— PROBLEM DETAILS —
Output the full listing that appears below, exactly as it is presented.

— DATASET EXTRACT —
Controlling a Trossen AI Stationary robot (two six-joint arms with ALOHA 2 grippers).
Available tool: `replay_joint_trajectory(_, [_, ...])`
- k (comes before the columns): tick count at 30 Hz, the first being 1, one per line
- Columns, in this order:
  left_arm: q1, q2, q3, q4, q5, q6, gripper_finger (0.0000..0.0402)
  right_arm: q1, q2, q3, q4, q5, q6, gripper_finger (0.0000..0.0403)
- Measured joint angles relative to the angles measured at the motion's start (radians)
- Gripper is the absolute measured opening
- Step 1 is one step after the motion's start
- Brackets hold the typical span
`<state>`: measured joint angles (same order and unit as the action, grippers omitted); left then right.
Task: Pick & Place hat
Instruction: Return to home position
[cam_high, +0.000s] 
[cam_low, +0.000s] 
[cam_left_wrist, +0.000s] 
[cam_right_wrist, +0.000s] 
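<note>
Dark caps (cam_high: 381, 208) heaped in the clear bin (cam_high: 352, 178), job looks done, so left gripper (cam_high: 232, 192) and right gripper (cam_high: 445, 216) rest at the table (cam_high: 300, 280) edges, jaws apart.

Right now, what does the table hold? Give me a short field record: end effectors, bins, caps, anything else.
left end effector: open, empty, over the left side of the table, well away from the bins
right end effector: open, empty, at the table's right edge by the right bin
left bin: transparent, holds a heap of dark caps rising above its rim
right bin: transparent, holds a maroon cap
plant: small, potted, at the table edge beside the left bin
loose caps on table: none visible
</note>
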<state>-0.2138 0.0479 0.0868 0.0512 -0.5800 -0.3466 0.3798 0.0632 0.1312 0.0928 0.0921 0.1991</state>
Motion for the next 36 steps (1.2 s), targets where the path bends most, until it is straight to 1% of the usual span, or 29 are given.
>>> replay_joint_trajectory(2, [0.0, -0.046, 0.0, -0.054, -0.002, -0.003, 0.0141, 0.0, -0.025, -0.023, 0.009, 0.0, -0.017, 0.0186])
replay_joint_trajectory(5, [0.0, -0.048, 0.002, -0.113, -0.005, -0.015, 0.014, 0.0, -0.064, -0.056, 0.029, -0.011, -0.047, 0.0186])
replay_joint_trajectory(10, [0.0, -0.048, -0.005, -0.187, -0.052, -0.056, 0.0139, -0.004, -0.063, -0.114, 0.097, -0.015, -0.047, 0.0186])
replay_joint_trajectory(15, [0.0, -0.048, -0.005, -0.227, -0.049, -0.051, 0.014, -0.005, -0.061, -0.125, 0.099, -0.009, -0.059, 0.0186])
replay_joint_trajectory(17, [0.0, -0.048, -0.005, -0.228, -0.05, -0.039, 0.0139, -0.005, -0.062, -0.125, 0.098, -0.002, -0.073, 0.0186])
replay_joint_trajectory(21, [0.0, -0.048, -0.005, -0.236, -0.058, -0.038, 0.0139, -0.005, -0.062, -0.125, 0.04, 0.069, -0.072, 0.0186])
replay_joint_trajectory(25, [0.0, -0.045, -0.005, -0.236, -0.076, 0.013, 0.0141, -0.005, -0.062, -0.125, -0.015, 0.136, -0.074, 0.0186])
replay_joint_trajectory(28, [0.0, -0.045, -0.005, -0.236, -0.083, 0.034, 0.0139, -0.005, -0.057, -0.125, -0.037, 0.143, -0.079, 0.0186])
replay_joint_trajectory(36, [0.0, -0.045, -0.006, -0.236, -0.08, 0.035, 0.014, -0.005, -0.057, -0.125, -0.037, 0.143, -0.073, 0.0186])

— SOLUTION FOR THIS PROBLEM —
Controlling a Trossen AI Stationary robot (two six-joint arms with ALOHA 2 grippers).
Available tool: `replay_joint_trajectory(_, [_, ...])`
- k (comes before the columns): tick count at 30 Hz, the first being 1, one per line
- Columns, in this order:
  left_arm: q1, q2, q3, q4, q5, q6, gripper_finger (0.0000..0.0402)
  right_arm: q1, q2, q3, q4, q5, q6, gripper_finger (0.0000..0.0403)
- Measured joint angles relative to the angles measured at the motion's start (radians)
- Gripper is the absolute measured opening
- Step 1 is one step after the motion's start
- Brackets hold the typical span
`<state>`: measured joint angles (same order and unit as the action, grippers omitted); left then right.
Task: Pick & Place hat
Instruction: Return to home position
[cam_high, +0.000s] 
[cam_low, +0.000s] 
[cam_left_wrist, +0.000s] 
[cam_right_wrist, +0.000s] 
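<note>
Dark caps (cam_high: 381, 208) heaped in the clear bin (cam_high: 352, 178), job looks done, so left gripper (cam_high: 232, 192) and right gripper (cam_high: 445, 216) rest at the table (cam_high: 300, 280) edges, jaws apart.

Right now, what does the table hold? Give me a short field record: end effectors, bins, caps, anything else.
left end effector: open, empty, over the left side of the table, well away from the bins
right end effector: open, empty, at the table's right edge by the right bin
left bin: transparent, holds a heap of dark caps rising above its rim
right bin: transparent, holds a maroon cap
plant: small, potted, at the table edge beside the left bin
loose caps on table: none visible
</note>
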<state>-0.2138 0.0479 0.0868 0.0512 -0.5800 -0.3466 0.3798 0.0632 0.1312 0.0928 0.0921 0.1991</state>
Motion for the next 36 steps (1.2 s), targets where the path bends most, until it is straight to 1% of the usual span, or 29 are given.
>>> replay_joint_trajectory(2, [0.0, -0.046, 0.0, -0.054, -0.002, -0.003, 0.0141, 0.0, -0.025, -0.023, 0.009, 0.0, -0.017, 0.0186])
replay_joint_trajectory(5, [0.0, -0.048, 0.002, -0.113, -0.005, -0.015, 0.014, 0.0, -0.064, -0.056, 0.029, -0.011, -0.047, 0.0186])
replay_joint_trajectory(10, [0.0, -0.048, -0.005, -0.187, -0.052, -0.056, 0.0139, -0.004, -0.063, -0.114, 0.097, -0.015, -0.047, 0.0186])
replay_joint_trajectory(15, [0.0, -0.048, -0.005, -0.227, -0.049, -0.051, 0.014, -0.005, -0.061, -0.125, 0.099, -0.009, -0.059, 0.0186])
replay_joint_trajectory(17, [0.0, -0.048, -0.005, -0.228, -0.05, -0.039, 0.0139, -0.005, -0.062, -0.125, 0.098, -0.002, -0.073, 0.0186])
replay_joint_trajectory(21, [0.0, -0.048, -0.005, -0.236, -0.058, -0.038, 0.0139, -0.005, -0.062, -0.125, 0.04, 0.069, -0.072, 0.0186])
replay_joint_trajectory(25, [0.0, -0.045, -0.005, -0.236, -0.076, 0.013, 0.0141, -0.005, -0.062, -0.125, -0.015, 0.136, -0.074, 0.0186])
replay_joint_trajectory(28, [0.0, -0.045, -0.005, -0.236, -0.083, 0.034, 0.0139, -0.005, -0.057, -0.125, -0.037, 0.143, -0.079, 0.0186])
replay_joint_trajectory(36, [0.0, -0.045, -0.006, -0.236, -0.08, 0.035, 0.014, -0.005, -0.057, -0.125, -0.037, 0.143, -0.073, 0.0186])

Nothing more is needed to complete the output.